Rachel Rising 15 - Wow, so this one really took a turn. Jet is back - again - and Rachel goes to talk to her mom, in a very disturbing fashion. We see a complicating of the relationship between Jet and Earl, but it's nice to suspect that he's just as good as ever. The turn, the revelation of the rats, was something that I did not see coming. Hilariously, it's Uncle Johnny who's the first one to point it out, despite her being out of action for the last few issues. Rachel's catharsis is stepped on by her return home and her learning of this freak out for the city, and we see how Lilith is already manipulating the media to convince them that this is somewhat natural - although I don't see how that would ever fly, no matter how much kiddie porn the guy's got on his computer. I'm excited for some more action-filled issues like this one.

Unwritten 47 - Holy hell. What an ending. What an issue. Tom gets to have his discussion with the king of the dead, who it turns out is no Hades at all. He's still searching for Lizzie and it turns out one of the servants is up for (semi-) helping him. The people that he passes, the ones he knows, are incredible reminders of how long (and detailed) this book has run and how great it's been for the whole time. Meanwhile, the kids evade the rabbit king by hopping in his magic bag, which is going to be an incredible turn when it's followed up on. And the last page reveal is not one I saw coming. It's incredible how layered this book is, and the fact that we can have separate arcs back to back that focus on the diversity of the characters proves that it's not a one man show. I love the idea of Tommy having amnesia, kind of, and how it's affected his arc. But the kicker arrives when we think that while this story is running, Savoy's probably above-ground going through his own storyline in Australia. I love this book.
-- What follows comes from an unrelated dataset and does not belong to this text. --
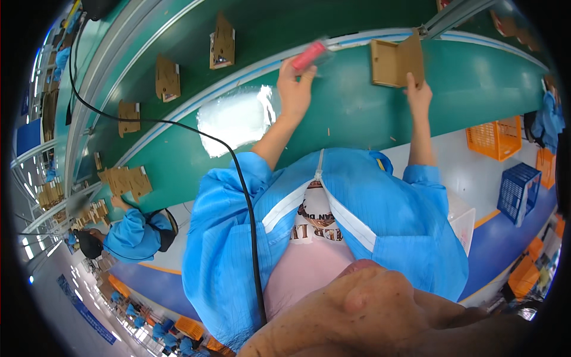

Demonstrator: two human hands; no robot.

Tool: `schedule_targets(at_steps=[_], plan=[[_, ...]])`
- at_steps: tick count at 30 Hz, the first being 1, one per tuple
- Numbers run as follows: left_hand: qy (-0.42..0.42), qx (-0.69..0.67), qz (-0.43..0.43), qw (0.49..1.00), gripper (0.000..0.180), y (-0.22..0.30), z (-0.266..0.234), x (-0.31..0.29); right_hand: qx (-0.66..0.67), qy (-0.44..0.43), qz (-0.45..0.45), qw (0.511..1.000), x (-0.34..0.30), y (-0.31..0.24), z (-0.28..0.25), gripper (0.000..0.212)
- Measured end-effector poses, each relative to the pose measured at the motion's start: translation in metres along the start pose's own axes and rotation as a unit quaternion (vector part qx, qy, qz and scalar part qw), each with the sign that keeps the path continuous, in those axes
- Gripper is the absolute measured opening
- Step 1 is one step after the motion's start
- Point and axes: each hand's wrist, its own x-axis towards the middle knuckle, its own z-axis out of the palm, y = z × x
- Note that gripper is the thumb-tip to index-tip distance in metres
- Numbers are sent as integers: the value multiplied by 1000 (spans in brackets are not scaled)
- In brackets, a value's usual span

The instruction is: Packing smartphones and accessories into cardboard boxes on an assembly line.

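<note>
In my left hand (294, 90) is a small pinkish-red, roughly cylindrical item (309, 55), slightly blurred, with what looks like clear plastic at one end. The fingers close round its lower part, above the green bench. To the right, my right hand (419, 94) pinches the lower edge of the raised lid of a brown cardboard box (386, 64). That box lies open on the bench, and its visible inside holds nothing. Left of my left forearm, a shiny clear plastic sheet or pile of bags (235, 119) rests on the green surface.
Several brown boxes with raised lids, one of them (223, 44), stand on the green strip beyond a metal rail. A black cable (178, 123) crosses the left side. A co-worker in blue (134, 235) handles cardboard at left. Orange (496, 138) and blue crates (516, 191) stand at right.
</note>
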Motion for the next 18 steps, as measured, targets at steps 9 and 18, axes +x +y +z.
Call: schedule_targets(at_steps=[9,18], plan=[[-105,190,171,961,39,-46,27,-33,26,-46,-189,981,-111,-51,80,20],[-112,440,64,889,46,-54,22,-12,-10,-89,-156,984,-105,-63,77,17]])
Wolverine and the X-Men 27 - Well, not much to say here with this one. The story of Dog continues. It seems to me that he had so much more to offer, but what we're getting here is pretty one-dimensional. He was beaten as a child, his brother is more famous than him, so he's on a pretty generic one-upping quest. Cool. But not really. The beginning, with the dialogue of the old guard, and Kitty's instilled trust in Wolverine, is a great highlight, but other than that, it's just a mishmash of kiddie ideas. The cowboys and neanderthals and robots are fun stuff for kids, but Quentin Quire sums it up perfectly when he says that he's never felt more American then when he's shooting them all with laser guns. It's basically just a conglomerate of childish ideas, mixed together in one comic. Not bad, but nothing great. And the subpar art does nothing to bolster the case. It could be pure joy, but it comes off as pretty flat and disappointing, especially insofar as the longterm potential for the character of Dog.

Book of the week goes to Unwritten. Taking on more classic mythology and making it not only relevant but compelling in a whole new context is not nearly as either as Mike Carey and Peter Gross have consistently made it seem.